ACTIVITY
Copy the lines exactly. Begin at the first line of the data and stop after the line with "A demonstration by".

THE DATA
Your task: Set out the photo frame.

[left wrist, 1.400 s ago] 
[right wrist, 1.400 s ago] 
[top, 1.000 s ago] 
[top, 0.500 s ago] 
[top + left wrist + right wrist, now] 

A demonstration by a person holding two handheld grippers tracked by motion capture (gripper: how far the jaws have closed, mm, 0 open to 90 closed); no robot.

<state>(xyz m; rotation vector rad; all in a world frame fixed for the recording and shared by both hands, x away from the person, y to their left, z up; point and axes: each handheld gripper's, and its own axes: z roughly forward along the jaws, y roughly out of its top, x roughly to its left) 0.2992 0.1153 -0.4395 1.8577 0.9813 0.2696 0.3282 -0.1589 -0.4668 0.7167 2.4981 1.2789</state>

COMPLETED EXERCISE
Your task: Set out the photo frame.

[left wrist, 1.400 s ago] 
[right wrist, 1.400 s ago] 
[top, 1.000 s ago] 
[top, 0.500 s ago] 
[top + left wrist + right wrist, now] 

A demonstration by a person holding two handheld grippers tracked by motion capture (gripper: how far the jaws have closed, mm, 0 open to 90 closed); no robot.

Besides this answer, the exercise requires nothing else.